Work to complete
Your copy should begin at the line containing "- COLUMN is" and end at the last line of the records; transcribe those lines exactly and leave out every picture.

Input material Start Marker

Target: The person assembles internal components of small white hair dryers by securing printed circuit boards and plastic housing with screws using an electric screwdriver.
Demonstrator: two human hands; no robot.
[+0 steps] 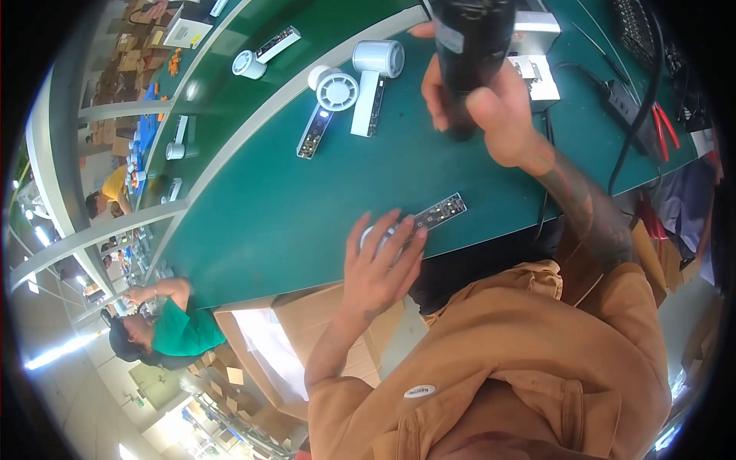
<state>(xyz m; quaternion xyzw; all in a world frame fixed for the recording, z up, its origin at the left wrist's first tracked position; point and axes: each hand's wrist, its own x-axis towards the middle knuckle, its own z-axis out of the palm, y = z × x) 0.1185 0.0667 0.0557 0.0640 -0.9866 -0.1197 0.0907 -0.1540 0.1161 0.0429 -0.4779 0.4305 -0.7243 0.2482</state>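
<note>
My left hand (pixel 381 264) lies over the round white head of a handheld fan (pixel 439 214), fingers curved across it and holding it against the green table. The fan's handle sticks out to the right, its circuit board exposed. Raised above the table, my right hand (pixel 491 107) grips a thick black electric screwdriver (pixel 474 46); the fingers partly wrap its lower end, and its tip cannot be made out. Farther off are two more fans, one with a grille facing up (pixel 337 91) and one lying on its side (pixel 378 60).
The green table (pixel 253 230) borders a conveyor belt (pixel 217 84) carrying more fans. At the right are a white box-like device (pixel 537 80), a black power strip (pixel 630 107), cables and red-handled pliers (pixel 664 130). A cardboard box (pixel 307 322) stands below; a person in green (pixel 180 326) sits at left.
</note>
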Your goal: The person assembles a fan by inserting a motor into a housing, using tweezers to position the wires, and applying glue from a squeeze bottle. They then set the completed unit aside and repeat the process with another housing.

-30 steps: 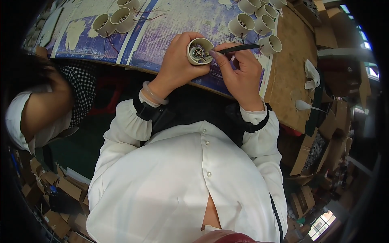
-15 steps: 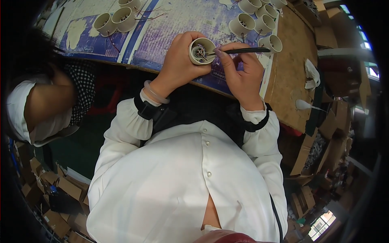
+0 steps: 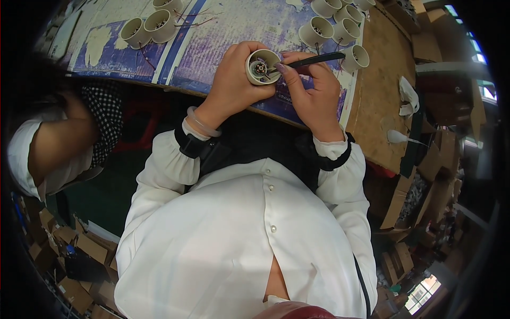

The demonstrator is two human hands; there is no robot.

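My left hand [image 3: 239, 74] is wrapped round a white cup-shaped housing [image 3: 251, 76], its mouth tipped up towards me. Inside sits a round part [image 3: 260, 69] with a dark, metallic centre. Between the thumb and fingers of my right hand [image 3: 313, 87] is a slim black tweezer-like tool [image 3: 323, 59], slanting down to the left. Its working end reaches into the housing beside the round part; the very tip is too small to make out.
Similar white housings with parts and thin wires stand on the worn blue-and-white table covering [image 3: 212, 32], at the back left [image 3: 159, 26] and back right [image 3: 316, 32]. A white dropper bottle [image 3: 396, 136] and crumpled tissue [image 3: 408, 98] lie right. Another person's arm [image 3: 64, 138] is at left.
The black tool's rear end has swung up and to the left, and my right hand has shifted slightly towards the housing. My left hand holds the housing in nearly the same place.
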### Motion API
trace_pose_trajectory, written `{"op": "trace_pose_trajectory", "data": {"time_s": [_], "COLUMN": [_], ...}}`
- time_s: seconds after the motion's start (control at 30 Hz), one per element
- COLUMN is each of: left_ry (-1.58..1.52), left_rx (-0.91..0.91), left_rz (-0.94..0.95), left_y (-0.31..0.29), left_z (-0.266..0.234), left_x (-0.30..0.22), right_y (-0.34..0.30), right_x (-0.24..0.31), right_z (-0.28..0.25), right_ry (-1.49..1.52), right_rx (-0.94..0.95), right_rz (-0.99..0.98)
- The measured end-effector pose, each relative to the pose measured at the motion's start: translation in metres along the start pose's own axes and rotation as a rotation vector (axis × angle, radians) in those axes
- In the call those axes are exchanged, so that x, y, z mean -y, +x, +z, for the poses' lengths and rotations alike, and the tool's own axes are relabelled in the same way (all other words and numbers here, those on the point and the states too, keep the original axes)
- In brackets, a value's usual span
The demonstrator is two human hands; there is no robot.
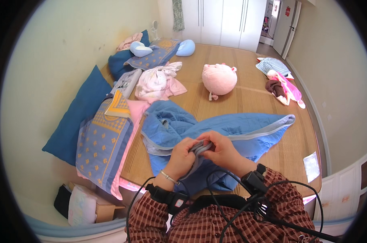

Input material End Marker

Your response
- COLUMN is each of: left_ry (-1.58..1.52), left_rx (-0.91..0.91), left_rz (-0.94..0.95), left_y (-0.31..0.29), left_z (-0.266..0.234), left_x (-0.30..0.22), right_y (-0.34..0.30), right_x (-0.24..0.31), right_z (-0.28..0.25), right_ry (-1.49..1.52), right_rx (-0.94..0.95), right_rz (-0.99..0.98)
- The measured end-effector pose, each relative to the pose measured at the motion's start: translation in metres along the start pose's own axes and rotation as a rotation vector (axis × angle, radians) in those axes
- In the call those axes are exchanged, so that x, y, z mean -y, +x, +z, for the poses' lengths and rotations alike, and the tool's own axes are relabelled in the same way (all other words and numbers here, those on the point and the states too, keep the original axes)
- In brackets, a value's usual span
The demonstrator is two human hands; there is no robot.

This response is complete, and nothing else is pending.